Posted by: Namit | Mar 3, 2010 12:51:29 AM

Um, I am no hindu nationalist, but it does not appear to me that the aryan migration theory or whatever is a settled matter (i.e like darwinism vs. creationism) as you make it out to be. Also, your commentary regarding the origins of the varna system is by no means factually established either. I am assuming that the rural settled communities you refer to are the harappans-whose script has still not been deciphered. I wonder what the scholarly texts you refer to are?

Note that recent genetic studies of populations in India indicate that the aryan migration theory is problematic at best and cannot be reconciled with this evidence. There is a discussion of this evidence in the link below (along with a reference to the study in Nature).

http://varnam.nationalinterest.in/2009/09/the-aryan-dravidian-divide-myth/

Also, there is no reason to invoke an Aryan migration theory to explain the caste system. Most feudal societies essentially had caste type hierarchies including explicit slavery (e.g in Korea as late as the 17th century), which in India became associated with religion as well. In other words, migration theories are not essential to explain caste.

Posted by: kris | Mar 3, 2010 5:02:43 AM

Perversely, caste/jati may be responsible for the stability of India's democracy. In the absence of other organizing principles (religion is too poisonous, the Marxists have waited and waited in vain for class-based consciousness to arise, there are no competing ideologies, etc.) caste/jati has served to provide both an organizing principle and also the set of competing interests that keep a democracy from becoming a majoritarian dictatorship. Political participation as measured by going to vote is highest in the weakest sections of Indian society because getting someone from your caste/jati elected is seen to open the doors to social advancement.

Posted by: Arun | Mar 3, 2010 9:58:50 AM

Kris,

It's good to keep an open mind about the homeland of the proto-Indo-European (IE) language and its speakers. You may know that there are competing theories among scholars (Kurgan hypothesis, Anatolian hypothesis, etc.)—all have major gaps, none can explain all of the data from various disciplines. But this does not mean that evidence exists for the IE homeland being in the Indian Subcontinent. If the latter is not a legitimate candidate based on data, then the IE language was brought in from elsewhere. Btw, the Nature study by Dr. Thangaraj et al seems to be the same one that "Timely article" linked to, and as s/he notes, the time scale is off by 50,000+ years. Further, it has more to say about recessive diseases than the advent of caste or Indo-Aryans much later.

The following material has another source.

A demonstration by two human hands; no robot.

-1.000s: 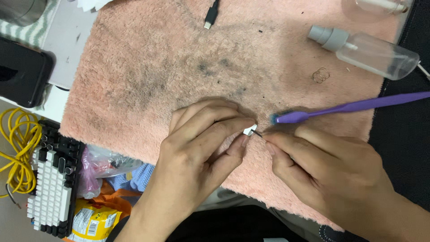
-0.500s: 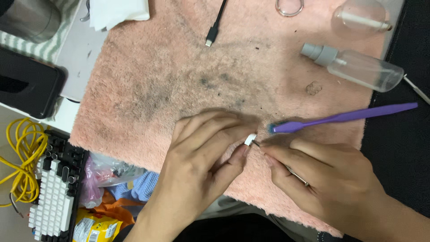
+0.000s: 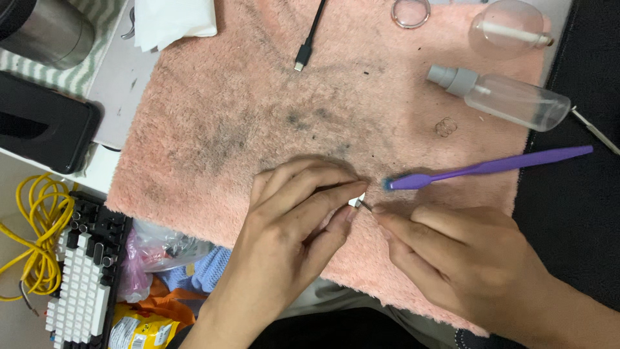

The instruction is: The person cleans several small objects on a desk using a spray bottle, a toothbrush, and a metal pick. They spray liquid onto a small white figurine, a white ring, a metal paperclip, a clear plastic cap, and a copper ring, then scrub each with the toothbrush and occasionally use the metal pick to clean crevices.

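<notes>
Tiny white part (image 3: 359, 201), seemingly pinched, mostly hidden.

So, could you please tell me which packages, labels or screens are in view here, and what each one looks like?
Yellow snack packet: bottom left beside the keyboard, crumpled, yellow with blue and red print.
Clear plastic bag: under the towel's lower left edge, transparent with pink tint.
Dark slab: left edge, black, rounded corners; cannot tell whether it is a screen.
</notes>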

If you haven't read it, you may find profitable a book by Edwin Bryant, The Quest for the Origins of Vedic Culture: The Indo-Aryan Migration Debate. Bryant not only has a sophisticated sense of history, his synthesis and exposition of a vast range of topics—such as 19th-century historiography in Europe and India, Vedic philology, Avestan studies, historical Indo-European linguistics, South Asian and Central Asian linguistics and archaeology, anthropology, astronomy, postcolonial studies, Hindu nationalism, etc.—is a real achievement. He even evaluates the claim of Hindu chauvinists—that India is the IE homeland—without condescension and based on evidence. And one of his key conclusions is that though gaps exist in the current migration theories, "there has been almost no convincing evidence brought forward in support of a homeland this far east".

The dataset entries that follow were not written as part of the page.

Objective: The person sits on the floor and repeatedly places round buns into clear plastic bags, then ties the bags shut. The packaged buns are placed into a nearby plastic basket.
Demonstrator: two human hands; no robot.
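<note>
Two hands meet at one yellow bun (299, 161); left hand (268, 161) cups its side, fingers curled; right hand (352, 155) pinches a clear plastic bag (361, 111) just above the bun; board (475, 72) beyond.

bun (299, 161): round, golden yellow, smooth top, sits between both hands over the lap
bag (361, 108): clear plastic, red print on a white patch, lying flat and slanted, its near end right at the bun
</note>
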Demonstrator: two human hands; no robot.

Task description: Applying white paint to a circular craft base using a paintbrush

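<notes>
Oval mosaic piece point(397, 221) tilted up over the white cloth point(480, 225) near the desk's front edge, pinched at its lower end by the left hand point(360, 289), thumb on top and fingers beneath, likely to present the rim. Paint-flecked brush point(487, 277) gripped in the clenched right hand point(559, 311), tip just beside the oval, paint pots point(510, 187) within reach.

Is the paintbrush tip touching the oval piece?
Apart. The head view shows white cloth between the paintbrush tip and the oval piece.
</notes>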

Posted by: Namit | Mar 4, 2010 9:48:51 PM

So sad to see a whole huge article on caste system, and only one tiny paragraph at the end on how things are improving. Bad.

Posted by: Someone | Jul 21, 2010 11:33:31 AM

Hai Namit, I am impressed with the approach you have used in this article. Really it is must for us to know why and what of our social structure and to react against such unjustice.Really a cultural awareness is essential for a good dawn in India and to make it a develope country. we have to accept what is good and to leave behind what is bad aspect of our socity. that's all. in hope to recive another good approach from your side.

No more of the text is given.